• What is needed
With the line that contains "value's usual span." as the final line, return every line from the start of the data below exactly.

• Collected material

************

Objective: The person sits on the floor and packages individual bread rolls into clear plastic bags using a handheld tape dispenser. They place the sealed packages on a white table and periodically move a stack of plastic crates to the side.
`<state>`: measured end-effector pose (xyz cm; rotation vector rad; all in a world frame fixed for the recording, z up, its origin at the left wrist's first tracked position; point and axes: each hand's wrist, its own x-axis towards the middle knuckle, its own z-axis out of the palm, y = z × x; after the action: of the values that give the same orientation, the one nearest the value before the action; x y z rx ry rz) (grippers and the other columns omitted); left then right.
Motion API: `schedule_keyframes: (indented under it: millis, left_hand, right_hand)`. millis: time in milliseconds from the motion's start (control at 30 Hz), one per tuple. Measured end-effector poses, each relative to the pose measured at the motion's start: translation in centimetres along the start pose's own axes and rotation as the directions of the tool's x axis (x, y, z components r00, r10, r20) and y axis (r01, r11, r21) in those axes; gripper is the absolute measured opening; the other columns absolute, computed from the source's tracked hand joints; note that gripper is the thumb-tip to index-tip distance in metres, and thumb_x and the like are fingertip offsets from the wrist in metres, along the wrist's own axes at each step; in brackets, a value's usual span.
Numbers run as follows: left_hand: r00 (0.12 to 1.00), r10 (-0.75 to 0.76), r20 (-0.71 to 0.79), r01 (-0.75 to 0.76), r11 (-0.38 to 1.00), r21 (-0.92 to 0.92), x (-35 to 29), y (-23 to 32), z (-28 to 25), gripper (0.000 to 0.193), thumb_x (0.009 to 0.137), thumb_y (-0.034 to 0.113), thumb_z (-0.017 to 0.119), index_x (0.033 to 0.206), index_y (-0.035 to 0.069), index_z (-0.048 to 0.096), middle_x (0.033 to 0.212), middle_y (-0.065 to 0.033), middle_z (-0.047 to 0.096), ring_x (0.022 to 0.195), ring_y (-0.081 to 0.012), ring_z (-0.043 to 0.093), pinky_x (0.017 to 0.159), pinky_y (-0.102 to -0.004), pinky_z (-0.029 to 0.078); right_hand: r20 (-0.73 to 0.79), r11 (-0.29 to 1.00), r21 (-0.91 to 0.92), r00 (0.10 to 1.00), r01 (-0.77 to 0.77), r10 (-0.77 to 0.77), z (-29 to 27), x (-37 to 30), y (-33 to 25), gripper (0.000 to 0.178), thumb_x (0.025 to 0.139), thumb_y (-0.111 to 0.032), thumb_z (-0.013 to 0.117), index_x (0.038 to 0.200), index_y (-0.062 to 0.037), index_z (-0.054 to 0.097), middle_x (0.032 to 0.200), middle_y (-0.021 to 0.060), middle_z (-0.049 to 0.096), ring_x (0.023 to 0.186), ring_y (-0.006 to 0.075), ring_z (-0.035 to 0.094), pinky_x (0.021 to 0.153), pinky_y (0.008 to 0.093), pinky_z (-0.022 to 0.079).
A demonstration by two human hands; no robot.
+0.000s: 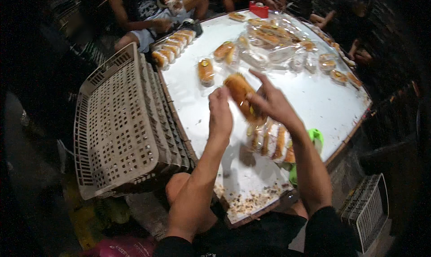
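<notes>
A golden-brown bread roll, slightly blurred, is tilted above the white tabletop between my hands. My right hand is at its right side, thumb against the roll and index finger stretched out past it. Close to the roll's left end, my left hand has its fingers curled closed; what they pinch, if anything, is hidden. Just below the right hand, a row of wrapped bread rolls stands packed side by side on the table. Farther off lies a single wrapped roll, with another pair of rolls beside it.
Stacked plastic crates stand against the table's left side; another crate is low at the right. More wrapped rolls and a row lie farther back, near a red container. Crumbs cover the near edge. Other people sit around the table.
</notes>
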<state>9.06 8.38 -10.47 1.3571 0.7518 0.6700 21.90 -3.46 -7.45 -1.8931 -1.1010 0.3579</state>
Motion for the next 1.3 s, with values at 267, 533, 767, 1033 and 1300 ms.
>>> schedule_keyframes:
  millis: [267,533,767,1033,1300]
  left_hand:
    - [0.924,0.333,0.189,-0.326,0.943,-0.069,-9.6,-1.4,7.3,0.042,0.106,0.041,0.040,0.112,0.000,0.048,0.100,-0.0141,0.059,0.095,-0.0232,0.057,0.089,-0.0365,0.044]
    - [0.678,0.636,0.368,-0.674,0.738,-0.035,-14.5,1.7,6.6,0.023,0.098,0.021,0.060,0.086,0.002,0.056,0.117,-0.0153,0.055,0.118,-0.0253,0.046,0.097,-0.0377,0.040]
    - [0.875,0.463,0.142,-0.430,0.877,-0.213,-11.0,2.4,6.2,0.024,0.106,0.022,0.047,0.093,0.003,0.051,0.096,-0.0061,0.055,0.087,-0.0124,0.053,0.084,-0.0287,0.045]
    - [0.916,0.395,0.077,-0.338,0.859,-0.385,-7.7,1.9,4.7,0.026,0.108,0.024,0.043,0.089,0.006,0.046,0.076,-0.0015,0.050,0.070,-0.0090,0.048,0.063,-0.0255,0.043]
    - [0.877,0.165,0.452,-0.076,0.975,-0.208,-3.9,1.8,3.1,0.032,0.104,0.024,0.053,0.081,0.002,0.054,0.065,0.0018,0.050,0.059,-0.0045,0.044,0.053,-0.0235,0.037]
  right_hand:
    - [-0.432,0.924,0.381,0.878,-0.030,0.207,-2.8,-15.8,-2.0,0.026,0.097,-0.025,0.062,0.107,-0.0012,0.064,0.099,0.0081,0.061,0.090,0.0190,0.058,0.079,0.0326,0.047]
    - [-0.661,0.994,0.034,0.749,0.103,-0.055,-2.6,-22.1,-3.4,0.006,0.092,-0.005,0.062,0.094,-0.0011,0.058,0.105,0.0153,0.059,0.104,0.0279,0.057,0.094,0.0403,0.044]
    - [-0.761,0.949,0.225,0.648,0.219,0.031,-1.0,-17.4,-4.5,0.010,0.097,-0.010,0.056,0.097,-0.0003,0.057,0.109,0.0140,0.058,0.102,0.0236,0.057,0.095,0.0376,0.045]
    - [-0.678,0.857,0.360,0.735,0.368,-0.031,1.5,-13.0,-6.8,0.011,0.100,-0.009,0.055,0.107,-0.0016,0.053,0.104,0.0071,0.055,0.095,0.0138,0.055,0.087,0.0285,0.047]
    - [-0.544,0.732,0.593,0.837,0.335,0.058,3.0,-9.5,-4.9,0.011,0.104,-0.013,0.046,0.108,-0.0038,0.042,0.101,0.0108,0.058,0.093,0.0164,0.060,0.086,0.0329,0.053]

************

• Response to this exercise
Objective: The person sits on the floor and packages individual bread rolls into clear plastic bags using a handheld tape dispenser. They place the sealed packages on a white table and periodically move a stack of plastic crates to the side.
`<state>`: measured end-effector pose (xyz cm; rotation vector rad; all in a world frame fixed for the recording, z up, its origin at the left wrist's first tracked position; point and axes: each hand's wrist, its own x-axis towards the middle knuckle, its own z-axis out of the palm, y = z × x; after the action: of the values that give the same orientation, the one nearest the value before the action; x y z rx ry rz) (grippers and the other columns omitted); left then right.
Motion API: `schedule_keyframes: (indented under it: millis, left_hand, right_hand)`. millis: time in milliseconds from the motion's start (control at 30 Hz), one per tuple. Measured end-effector poses, each relative to the pose measured at the motion's start: translation in centimetres along the start pose's own axes and rotation as the directions of the tool's x axis (x, y, z components r00, r10, r20) and y axis (r01, r11, r21) in those axes; gripper is the absolute measured opening; the other columns absolute, computed from the source's tracked hand joints; note that gripper is the thumb-tip to index-tip distance in metres, and thumb_x and the like are fingertip offsets from the wrist in metres, along the wrist's own axes at each step; in brackets, a value's usual span.

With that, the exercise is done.